Jadi ada tiga tujuan besar negara penjajah datang ke Indonesia yaitu: Ingin menguasai perdagangan rempah-rempah (Freitoria), penaklukan (Fortaleza) , dan ingin menyebarkan agama (Igreja).
Nusantara atau Kepulauan Melayu, sebutan Indonesia pada masa silam, terkenal perdagangan rempah-rempah ini diantaranya adalah Malaka dan Maluku.
Para pelaut Portugis selalu mengikutsertakan misionaris (penyebar agama Kristen) di kapal-kapal mereka. Di manapun orang-orang Portugis singgah, mereka selalu mendirikan gereja di samping benteng perdagangan mereka. Para pedagang yang ikut dalam misi penyebaran agama ini, selalu dihormati tinggi.
Seorang misionaris (penyebar agama Katolik) Franciscus Xaverius selama 15 bulan bekerja di Maluku berhasil membaptis (mengKristenkan) beribu-ribu orang. Usaha ini bukan hanya di Maluku, tetapi juga menyebar ke daerah-daerah lain. Seperti Sulawesi Utara dan Nusa Tenggara Timur.
Kristen Katolik berhasil disebarkan oleh para misionaris Portugis di wilayah Timur Indonesia, seperti Maluku, Sulawesi Utara, Sangir, Talaud, dan Nusa Tenggara terutama Solor dan Flores.

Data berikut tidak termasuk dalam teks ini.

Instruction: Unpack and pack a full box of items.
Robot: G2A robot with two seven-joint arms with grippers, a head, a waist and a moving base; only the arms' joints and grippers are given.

Penjajahan Portugis yang sejak 1511 menduduki Malaka telah menghancurkan perdagangan Indonesia bahkan Asia. Oleh karena itu terutama pedagang-pedagang Jawa (Muslim –pen) menganggap orang-orang Portugis sebagai musuh. Akibatnya tidak ada satu tempat pun di pulau Jawa yang sempat diduduki oleh orang-orang Portugis, kecuali di Jawa Timur yang hingga akhir abad ke-16 masih terdapat sebuah kerajaan Hindu Jawa yang kecil.” (hal 11-13).
Tentang penjajahan Belanda ini, Dr Suidat menjelaskan,
“Tidak hanya Portugis yang bersemangat menyebarkan agama melalui penjajahan. Belanda pun demikian, mereka punya misi yang sama dalam menyebarkan agama. Kalau Portugis menyebarkan keyakinan Katolik, sementara Belanda menyebarkan ajaran Kristen Protestan.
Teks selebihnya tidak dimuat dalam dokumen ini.